A la projection principale du film sont ajoutés d’ autres projections :

-Une vidéo projection centrale (elle diffuse son faisceau aussi à travers l’installation suspendue, puis ricoche, traverse et s’écrase contre les bouts d’écrans préparés)
-Deux projections super 8 mobiles ( les projectionnistes S.8 déplacent les appareils à leur guise en mitraillant de toutes parts)
-Deux projections carrousels diapos également mobiles. ( projections déformantes de cadrages géométriques renouvelés )
-Des lampes de poches distribuées à quelques spectateurs au hasard pour amplifier le graphique désordonné des faisceaux

Toutes ces projections sont évidement simultanées et entrecroisées. Grâce à une machine à fumée de théâtre, les faisceaux sont révélés physiquement et cela produit des sculptures de lumière coniques croisées, mouvementées et variables qui traversent la salle, créant ainsi une dynamique très énergique dans l’espace. La fumée brouille évidement complètement les films déjà très abstraits, cela ressemble plus à un light-show qu’à une projection de cinéma. Pour créer de l’imprévisibilité en permanence, une meute de 25 chiens est lâchée dans la salle durant toute la projection, les chiens errent en toute liberté entre les spectateurs, ils ont plutôt peur et cela provoque une grande confusion d’autant que 3 serveuses distribuent gratuitement et avec insistance des alcools à chaque spectateur (Whisky-Calvados-Vodka uniquement). Si les spectateurs semblent légèrement hésiter à la première tournée, ils sont de moins en moins raisonnables durant la projection et au bout d’une demi-heure à peine, l’ambiance est totalement délirante, ce sont les spectateurs cette fois qui hèlent les serveuses pour se faire remplir leur verre.
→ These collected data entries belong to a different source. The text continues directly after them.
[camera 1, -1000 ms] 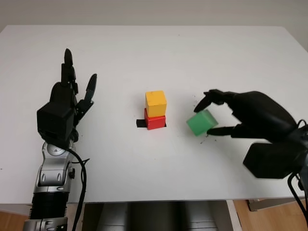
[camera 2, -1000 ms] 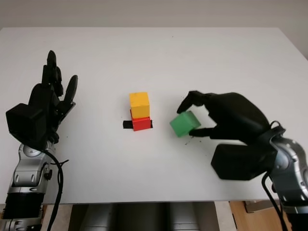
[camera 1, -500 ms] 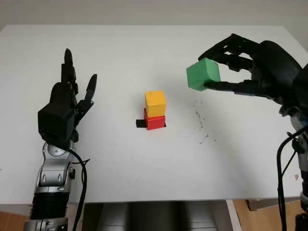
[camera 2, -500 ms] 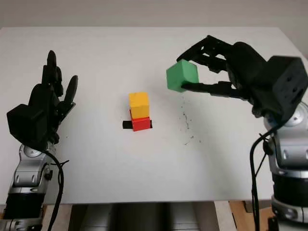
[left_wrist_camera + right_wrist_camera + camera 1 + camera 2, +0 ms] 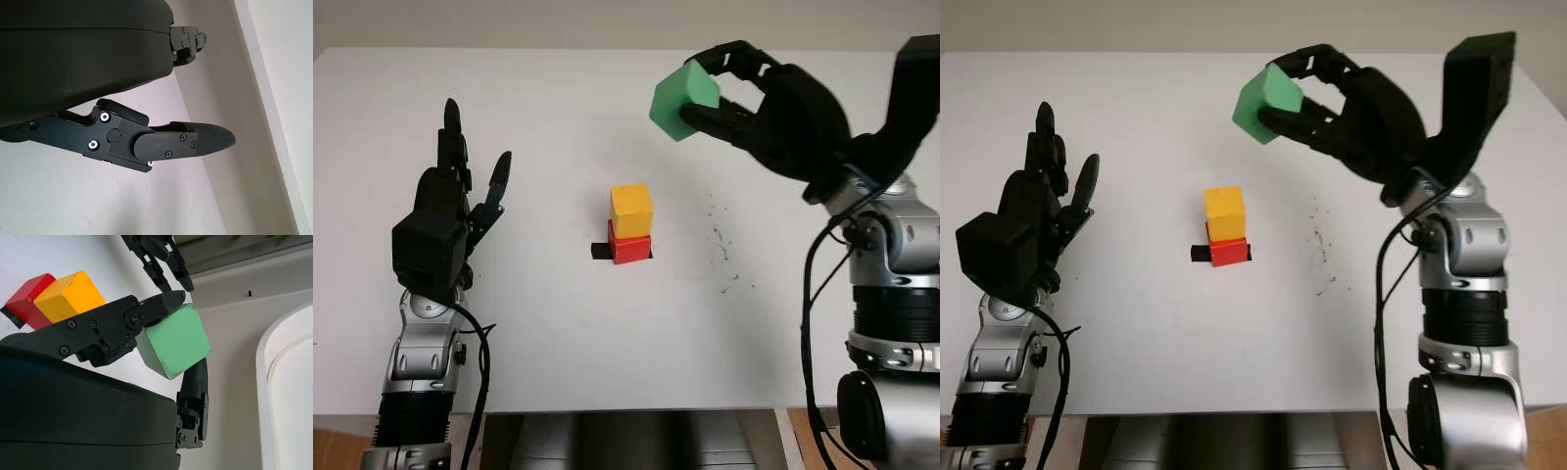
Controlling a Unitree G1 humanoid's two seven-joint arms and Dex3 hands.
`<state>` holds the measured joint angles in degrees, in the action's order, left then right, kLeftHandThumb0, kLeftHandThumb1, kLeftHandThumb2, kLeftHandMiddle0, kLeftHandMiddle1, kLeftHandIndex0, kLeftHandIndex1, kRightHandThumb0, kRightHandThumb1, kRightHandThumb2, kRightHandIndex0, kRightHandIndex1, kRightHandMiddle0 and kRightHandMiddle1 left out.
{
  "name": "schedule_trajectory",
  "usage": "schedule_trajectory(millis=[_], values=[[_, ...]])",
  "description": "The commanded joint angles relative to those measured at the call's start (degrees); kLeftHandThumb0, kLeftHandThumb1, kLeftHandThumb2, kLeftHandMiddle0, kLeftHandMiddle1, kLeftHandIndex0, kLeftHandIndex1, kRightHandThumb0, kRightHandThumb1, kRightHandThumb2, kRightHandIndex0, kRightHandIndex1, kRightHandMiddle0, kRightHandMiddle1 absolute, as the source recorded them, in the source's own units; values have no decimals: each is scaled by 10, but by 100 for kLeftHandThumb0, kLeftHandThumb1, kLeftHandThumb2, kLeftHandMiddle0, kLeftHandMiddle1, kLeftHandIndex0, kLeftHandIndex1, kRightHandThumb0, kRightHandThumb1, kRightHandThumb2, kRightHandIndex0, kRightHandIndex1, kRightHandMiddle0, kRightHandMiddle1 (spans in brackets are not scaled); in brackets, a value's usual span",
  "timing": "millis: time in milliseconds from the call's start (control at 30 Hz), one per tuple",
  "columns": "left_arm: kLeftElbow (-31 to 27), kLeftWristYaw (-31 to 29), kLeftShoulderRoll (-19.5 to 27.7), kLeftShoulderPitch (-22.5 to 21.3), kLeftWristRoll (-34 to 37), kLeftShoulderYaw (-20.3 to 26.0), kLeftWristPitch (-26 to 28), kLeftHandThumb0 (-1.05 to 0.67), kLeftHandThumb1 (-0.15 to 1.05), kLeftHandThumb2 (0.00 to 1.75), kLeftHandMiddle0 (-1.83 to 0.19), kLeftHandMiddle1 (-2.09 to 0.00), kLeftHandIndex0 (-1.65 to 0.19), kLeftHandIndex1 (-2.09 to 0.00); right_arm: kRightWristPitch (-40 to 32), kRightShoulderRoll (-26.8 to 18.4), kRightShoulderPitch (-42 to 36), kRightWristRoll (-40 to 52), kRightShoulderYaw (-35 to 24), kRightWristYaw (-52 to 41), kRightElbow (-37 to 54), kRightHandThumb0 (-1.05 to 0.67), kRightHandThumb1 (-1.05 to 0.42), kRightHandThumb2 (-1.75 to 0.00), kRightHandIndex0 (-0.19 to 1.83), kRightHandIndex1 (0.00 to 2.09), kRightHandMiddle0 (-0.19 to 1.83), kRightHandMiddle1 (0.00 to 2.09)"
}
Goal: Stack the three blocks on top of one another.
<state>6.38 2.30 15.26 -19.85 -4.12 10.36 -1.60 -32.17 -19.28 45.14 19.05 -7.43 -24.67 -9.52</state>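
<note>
A yellow block [image 5: 631,211] stands on a red block [image 5: 629,248] at the middle of the white table [image 5: 558,333]. My right hand [image 5: 705,96] is raised high above the table, up and to the right of that stack, shut on a green block [image 5: 682,100]. The right wrist view shows the green block [image 5: 173,347] pinched between the fingers, with the yellow block [image 5: 73,290] and red block [image 5: 30,293] beyond it. My left hand [image 5: 460,186] is open and held upright over the table's left side, well away from the stack.
A small black tape mark [image 5: 600,252] lies on the table at the red block's left side. Faint dark scuff marks [image 5: 720,245] dot the surface to the right of the stack.
My right hand has lifted the green block from the table right of the stack, carrying it up and leftward toward a spot above the stack. The left hand has stayed put.
</note>
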Motion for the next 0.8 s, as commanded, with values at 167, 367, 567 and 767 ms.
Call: schedule_trajectory(millis=[167, 367, 567, 767], values=[[-8, 2, 0, 4, -2, -1, 4, -68, 105, 43, 11, -5, 11, -6, 21, 24, 16, -18, 29, -2, -25, -42, -105, -9, 25, 2, 12, 187], [-11, 4, 0, 5, -5, -2, 5, -67, 105, 43, 11, -5, 11, -6, 39, 15, 14, -49, 61, -25, -39, -42, -103, -6, 26, 2, 14, 182], [-8, 5, 0, 6, -6, -1, -4, -67, 105, 44, 11, -5, 11, -6, 57, -15, 15, -86, 86, -68, -47, -41, -102, -5, 29, 3, 18, 178], [-3, 6, -1, 6, -8, -2, -9, -67, 105, 44, 10, -6, 10, -6, 51, -34, 22, -91, 87, -99, -47, -42, -100, -5, 31, 4, 23, 180]])
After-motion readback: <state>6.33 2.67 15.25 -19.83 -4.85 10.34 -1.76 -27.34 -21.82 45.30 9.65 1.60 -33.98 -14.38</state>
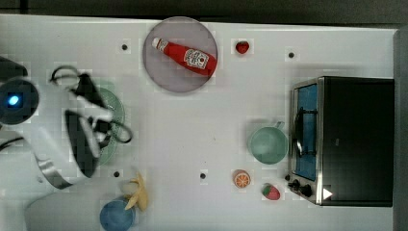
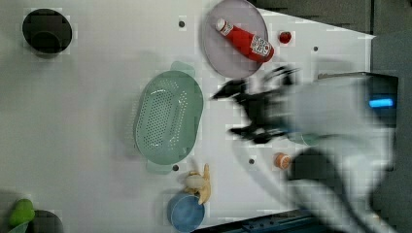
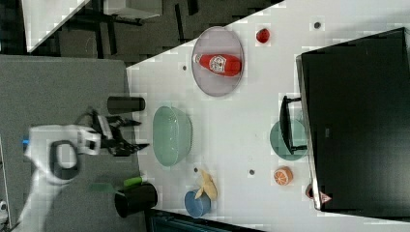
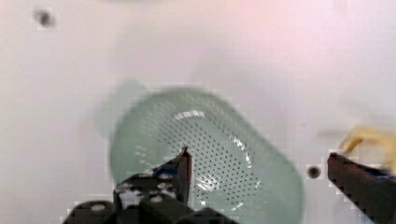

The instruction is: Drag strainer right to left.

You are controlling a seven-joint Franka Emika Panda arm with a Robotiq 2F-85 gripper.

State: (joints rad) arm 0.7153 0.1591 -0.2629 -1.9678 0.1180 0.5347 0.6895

Pendant toute la projection et la distribution d’alcool, je me déplace comme les chiens en tous sens en allumant des pétards, en vaporisant du désodorisant de toilette, en distribuant des sifflets, ce qui affole les chiens qui galopent sous les sièges puis je scie quelques pieds de chaises métalliques avec une tronçonneuse électrique en jouant avec les gerbes de feux qui giclent dans l’obscurité et j’essaye de guider, de moduler, d’étendre ou de rétrécir ces giclures incandescentes dans l’espace, cela provoque une pagaille infernale, les spectateurs courent en tous sens pour éviter ces comètes qui risquent de brûler sinon la peau, du moins les vêtements. Pendant toute la séance, afin d’être cohérent avec mon projet de saoulerie collective, je n’hésite pas moi-même à ingurgiter une bouteille entière de whisky, ajoutant de ci, de là, quelques verres de vodka ou de Calvados puis je termine dans le coma cette séance de cinéma dédié à Maurice Lemaître.